Australia’s national gas rules operate to improve transparency in an opaque monopoly market-place, and to increase fairness for consumers.

Jemena received a special exemption from the National Gas Rules in 2017. The exemption applies to the current Northern Gas Pipeline and Jemena’s proposal to build another pipeline to transport gas from fracking operations in the Northern Territory.

David Barnden, Principal Lawyer with Environment Justice Australia, says Jemena’s pipeline enjoys an exemption built into the rules.

“The exemption allows Jemena to price gouge, potentially costing consumers over A$2 billion,” says Barnden.

“No other pipeline gets this special treatment. The exemption should be removed to improve the market.”

The AEMC will invite comments on the exemption after 15 November 2018. Following consultation, a decision from the AEMC should be provided in the new year.

Bruce Robertson says while we wait for the AEMC’s decision, Jemena must also wait.

“Their recent media describing a proposed expansion of their Northern Gas Pipeline must be read as a company feeling the heat,” says Robertson.

“The National Gas Rules are designed to create transparency in gas market and pricing.
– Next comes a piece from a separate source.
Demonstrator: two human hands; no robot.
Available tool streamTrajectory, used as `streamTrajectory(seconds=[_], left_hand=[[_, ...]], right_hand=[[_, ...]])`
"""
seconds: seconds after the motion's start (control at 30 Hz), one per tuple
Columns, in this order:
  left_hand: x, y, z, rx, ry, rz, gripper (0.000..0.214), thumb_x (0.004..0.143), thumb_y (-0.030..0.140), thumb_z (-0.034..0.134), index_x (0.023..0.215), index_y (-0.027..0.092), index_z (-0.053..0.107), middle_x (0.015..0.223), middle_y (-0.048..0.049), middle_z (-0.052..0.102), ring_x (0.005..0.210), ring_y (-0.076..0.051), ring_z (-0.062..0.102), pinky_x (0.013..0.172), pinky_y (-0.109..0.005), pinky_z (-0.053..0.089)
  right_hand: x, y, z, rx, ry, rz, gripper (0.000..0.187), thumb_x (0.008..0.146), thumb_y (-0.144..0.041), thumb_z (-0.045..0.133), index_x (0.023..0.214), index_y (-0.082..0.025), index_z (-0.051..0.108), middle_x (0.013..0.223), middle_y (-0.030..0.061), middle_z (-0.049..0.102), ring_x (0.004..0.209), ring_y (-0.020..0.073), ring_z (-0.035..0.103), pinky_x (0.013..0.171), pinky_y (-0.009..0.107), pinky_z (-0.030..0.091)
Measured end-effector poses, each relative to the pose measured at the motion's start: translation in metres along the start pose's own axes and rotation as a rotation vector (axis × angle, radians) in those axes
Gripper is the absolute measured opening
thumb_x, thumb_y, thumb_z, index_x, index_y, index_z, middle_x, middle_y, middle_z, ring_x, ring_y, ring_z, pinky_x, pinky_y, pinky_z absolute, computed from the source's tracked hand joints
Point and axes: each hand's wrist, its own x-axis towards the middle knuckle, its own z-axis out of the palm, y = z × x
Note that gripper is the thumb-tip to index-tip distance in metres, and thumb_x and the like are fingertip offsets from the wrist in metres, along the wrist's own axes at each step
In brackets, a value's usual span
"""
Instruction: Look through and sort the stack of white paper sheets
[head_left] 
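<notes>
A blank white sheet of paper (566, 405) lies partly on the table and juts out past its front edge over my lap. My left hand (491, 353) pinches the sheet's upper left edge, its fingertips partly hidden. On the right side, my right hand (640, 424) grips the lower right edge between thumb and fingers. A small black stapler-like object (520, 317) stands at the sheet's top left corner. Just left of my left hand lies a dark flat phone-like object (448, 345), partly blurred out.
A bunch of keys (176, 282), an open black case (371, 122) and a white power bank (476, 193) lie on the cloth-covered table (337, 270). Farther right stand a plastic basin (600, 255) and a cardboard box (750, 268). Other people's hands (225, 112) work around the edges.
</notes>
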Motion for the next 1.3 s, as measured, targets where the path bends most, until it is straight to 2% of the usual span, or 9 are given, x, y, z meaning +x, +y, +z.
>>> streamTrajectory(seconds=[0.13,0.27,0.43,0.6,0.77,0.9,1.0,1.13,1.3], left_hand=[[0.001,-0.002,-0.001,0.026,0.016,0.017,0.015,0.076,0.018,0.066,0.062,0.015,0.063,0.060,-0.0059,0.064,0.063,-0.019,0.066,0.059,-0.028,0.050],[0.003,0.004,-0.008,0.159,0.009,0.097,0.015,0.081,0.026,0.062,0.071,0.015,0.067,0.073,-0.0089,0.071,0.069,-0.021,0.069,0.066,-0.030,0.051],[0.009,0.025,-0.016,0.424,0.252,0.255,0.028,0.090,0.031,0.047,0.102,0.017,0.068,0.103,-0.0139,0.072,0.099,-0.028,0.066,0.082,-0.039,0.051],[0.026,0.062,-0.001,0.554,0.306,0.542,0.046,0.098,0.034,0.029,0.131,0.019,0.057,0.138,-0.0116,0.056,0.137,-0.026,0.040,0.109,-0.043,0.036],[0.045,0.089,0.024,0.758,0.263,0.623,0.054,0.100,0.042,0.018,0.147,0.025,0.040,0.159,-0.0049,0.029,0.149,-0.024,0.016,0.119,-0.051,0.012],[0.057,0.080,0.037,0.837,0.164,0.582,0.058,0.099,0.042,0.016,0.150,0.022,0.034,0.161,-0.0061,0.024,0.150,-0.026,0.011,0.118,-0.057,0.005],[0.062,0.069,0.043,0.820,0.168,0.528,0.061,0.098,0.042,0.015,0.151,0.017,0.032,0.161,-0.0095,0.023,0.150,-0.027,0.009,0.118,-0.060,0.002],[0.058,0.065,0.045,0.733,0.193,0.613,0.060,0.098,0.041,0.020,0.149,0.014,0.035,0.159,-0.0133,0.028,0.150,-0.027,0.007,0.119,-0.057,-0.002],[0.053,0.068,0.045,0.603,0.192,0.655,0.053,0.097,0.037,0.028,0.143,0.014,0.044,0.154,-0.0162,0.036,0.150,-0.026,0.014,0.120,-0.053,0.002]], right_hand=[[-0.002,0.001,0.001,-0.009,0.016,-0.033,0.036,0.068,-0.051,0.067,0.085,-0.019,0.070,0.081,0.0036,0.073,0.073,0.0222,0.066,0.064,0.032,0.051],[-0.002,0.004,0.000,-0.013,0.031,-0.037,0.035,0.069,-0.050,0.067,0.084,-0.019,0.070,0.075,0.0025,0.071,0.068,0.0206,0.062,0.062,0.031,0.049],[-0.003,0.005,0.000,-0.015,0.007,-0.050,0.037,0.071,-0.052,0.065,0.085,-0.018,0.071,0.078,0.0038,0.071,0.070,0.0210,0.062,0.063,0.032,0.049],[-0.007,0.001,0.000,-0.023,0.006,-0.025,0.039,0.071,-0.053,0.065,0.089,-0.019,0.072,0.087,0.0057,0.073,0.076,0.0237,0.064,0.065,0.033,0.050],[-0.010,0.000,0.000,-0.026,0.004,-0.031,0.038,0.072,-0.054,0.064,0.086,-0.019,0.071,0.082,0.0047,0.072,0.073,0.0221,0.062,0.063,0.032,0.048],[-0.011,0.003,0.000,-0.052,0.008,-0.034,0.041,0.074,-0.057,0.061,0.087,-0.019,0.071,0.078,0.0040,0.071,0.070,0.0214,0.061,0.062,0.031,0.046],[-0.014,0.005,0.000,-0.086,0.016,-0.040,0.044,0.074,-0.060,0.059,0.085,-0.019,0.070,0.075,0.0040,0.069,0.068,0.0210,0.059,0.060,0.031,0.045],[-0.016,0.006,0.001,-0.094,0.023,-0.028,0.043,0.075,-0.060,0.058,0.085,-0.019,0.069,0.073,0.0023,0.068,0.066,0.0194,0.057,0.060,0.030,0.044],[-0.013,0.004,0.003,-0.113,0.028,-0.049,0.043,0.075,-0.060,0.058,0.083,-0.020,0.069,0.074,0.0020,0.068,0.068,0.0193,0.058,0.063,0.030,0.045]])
We trust the AEMC will remove the exemption and bring professionalism, transparency and cheaper prices into Australia’s gas market, which in turn will reduce electricity prices.”
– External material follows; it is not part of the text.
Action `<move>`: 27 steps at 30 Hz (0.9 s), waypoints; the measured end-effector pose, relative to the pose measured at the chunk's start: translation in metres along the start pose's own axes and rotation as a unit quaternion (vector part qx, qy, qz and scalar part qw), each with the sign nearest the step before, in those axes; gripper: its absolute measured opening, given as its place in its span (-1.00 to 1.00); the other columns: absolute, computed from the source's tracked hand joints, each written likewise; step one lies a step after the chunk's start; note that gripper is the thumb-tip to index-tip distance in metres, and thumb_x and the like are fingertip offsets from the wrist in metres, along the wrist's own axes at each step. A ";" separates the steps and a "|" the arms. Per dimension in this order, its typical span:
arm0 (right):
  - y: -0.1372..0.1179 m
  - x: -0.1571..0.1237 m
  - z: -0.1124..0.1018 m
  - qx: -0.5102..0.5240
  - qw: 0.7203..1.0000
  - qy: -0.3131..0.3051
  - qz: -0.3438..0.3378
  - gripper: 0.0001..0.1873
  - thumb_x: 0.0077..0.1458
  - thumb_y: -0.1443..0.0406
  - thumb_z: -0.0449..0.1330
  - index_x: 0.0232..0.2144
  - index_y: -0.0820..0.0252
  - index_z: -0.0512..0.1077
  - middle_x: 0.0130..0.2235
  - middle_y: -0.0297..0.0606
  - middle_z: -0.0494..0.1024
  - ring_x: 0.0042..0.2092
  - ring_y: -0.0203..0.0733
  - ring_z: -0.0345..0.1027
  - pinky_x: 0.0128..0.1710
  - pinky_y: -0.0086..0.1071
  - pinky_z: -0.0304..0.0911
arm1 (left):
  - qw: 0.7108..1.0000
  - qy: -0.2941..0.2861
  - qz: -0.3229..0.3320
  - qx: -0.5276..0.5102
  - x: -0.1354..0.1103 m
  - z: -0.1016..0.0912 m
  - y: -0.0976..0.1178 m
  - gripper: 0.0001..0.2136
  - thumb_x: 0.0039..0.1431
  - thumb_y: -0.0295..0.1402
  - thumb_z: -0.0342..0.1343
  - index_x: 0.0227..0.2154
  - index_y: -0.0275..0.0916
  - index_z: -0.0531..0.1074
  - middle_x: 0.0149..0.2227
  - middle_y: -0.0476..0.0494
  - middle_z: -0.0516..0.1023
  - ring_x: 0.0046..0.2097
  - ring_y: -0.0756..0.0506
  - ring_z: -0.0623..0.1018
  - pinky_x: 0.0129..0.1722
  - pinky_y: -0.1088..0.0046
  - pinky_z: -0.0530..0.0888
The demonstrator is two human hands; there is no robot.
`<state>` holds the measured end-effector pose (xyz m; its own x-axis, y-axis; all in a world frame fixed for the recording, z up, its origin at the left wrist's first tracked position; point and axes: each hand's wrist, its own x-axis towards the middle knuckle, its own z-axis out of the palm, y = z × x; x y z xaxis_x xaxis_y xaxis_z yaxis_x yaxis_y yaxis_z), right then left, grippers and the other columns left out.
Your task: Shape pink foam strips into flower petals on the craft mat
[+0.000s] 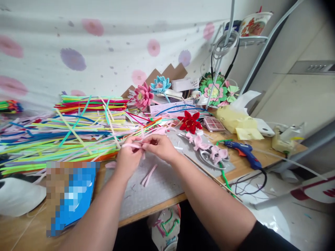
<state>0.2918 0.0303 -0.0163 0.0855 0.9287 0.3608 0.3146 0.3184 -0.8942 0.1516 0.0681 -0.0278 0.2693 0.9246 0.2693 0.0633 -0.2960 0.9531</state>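
Over the grey cutting mat (159,184), my left hand (131,153) is closed on a pale pink pipe cleaner (128,145) that runs across its fingers. My right hand (159,146) pinches the same pink piece, with the fingertips of both hands meeting. How the piece is bent between the fingers is partly hidden. Below the hands, a short folded pink strip (149,175) lies on the mat. To the right is a stem of pink petals (216,153) with green at its end, beside a red flower (190,122).
Bundles of coloured pipe cleaners (65,136) cover the left of the table. A blue glue gun (244,151) with a black cord lies right, near a yellow tissue pack (232,118). Finished pink (142,96) and blue flowers (160,84) stand behind. A thin stick (206,172) crosses the mat.
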 end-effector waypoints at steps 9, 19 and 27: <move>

UPDATE: A Jemena spokesperson has responded to the above claims, stating:

“These are very serious and factually incorrect claims which need to be called out for what they are – part of an attempt to ignore the science and force the decision to allow hydraulic fracturing in well-regulated circumstances in the Northern Territory to be remade.

Jemena has absolutely no ability to “price gouge” or “charge what they want” on the Northern Gas Pipeline. The pricing and access terms on the Northern Gas Pipeline were developed through a highly competitive tender process run by the Northern Territory Government.

Further, the decision to grant an exemption to part of the National Gas Rules dealing with dispute resolution processes was made by COAG Energy Ministers on the basis that the dispute resolution processes already in place for the NGP provides similar protections to those brought in via the amendments to the National Gas Rules.”